To give anything less than your best is to sacrifice the gift.
Quality First. Measure Twice. Cut Once.

Re: Single Core or Multiple Core?

Posted by Sumit <ta...@gmail.com>.
Hi,
    I am posting my query as it is very much related to this one. I have an
application which creates different dataset on each invocation. With
dataset, I mean different columns/schema/metadata and different data
ofcourse. The only fields common to the data generated are the primary key.
I have looked into multiple forums but could not get on what is the best
solution wrt single core _vs_ multiple core. As my application creates new
set of fields and data every time, the schema is different on each run I can
say. the numbers can go upto 100. If I use multi core, at a time at worst
case I will be interested in around 20 cores.

My questions are:

1) What factors should I look into to decide what to opt ? 

Pros:
a) I understand that search performance will be faster, giving a good user
experience.
b) Maintainability will be good as change in one core will not effect other.
c) I can easily fetch schema for each run if I have multiple cores.
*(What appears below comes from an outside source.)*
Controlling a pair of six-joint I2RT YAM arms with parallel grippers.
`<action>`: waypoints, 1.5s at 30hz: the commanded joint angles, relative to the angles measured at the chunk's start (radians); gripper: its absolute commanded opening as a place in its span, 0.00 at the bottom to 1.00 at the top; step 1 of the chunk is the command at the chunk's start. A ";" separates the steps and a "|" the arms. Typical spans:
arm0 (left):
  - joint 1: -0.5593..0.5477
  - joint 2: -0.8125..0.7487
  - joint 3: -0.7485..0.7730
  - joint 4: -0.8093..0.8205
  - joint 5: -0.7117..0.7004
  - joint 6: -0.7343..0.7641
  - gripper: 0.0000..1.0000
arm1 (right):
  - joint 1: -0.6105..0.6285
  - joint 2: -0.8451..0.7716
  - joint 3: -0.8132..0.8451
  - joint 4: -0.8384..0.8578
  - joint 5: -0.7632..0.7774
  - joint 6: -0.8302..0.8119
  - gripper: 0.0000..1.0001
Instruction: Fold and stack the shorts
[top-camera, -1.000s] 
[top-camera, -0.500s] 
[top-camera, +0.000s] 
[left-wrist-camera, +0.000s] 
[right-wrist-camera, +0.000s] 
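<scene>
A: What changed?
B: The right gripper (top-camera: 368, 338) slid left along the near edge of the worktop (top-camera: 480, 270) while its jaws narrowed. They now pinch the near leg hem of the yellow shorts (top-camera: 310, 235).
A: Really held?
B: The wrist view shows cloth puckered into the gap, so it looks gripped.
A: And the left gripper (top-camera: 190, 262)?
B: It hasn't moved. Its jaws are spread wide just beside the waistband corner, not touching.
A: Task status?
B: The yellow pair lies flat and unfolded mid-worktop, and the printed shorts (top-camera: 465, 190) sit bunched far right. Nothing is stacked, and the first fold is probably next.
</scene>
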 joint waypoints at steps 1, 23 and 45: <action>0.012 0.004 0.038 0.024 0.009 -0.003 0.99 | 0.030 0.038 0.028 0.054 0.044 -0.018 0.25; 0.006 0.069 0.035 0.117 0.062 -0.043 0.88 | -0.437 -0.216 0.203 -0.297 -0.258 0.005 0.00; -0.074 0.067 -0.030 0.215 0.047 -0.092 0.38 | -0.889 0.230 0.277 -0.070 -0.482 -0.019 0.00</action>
With
single core holding all the data, it is going to be tricky.

Cons:
a) We may have to move cores in and out of memory in case of contentions.
This will result in more CPU utilization.

2) What is the indexing time taken for single core if its updated again and
again ? Does the whole core gets effected in case I add more rows ? In
multiple core model, I need to index the one core I am updating.

3) How much more memory index it takes when I plan to split the single core
into multiple cores ?

Please help me answer these questions.

Thanks,
Sumit



--
View this message in context: http://lucene.472066.n3.nabble.com/Single-Core-or-Multiple-Core-tp501748p4004254.html
Sent from the Solr - User mailing list archive at Nabble.com.

Re: Single Core or Multiple Core?

Posted by Chris Hostetter <ho...@fucit.org>.
: A large majority of users use single core ONLY. It is hard to explain
: them the need for an extra componentin the url.

A majority use only a single core because that's all they know because 
it's what the default example and the tutorial use.  Even when people 
have no have use for running multiple cores with differnet 
schemas *concurrently* the value of swapping out cores on config upgrade 
is certainly worth the inconvinince of needing to add "/corename" to the 
urls they connect from in their clients.

: I would say it is a design problem which we should solve instead of
: asking users to change

the pros/cons of default core names were discussed at great length when 
multicore support was first added.  Because of core swapping and path 
based requestHandler naming the confusion introduced by trying to have a 
default core winds up being *vastly* worse then the confusion of trying to 
explain why they should use "/solr/core/select" instead of "/solr/select"


-Hoss


Re: Single Core or Multiple Core?

Posted by Noble Paul നോബിള്‍ नोब्ळ् <no...@corp.aol.com>.
A large majority of users use single core ONLY. It is hard to explain
them the need for an extra componentin the url.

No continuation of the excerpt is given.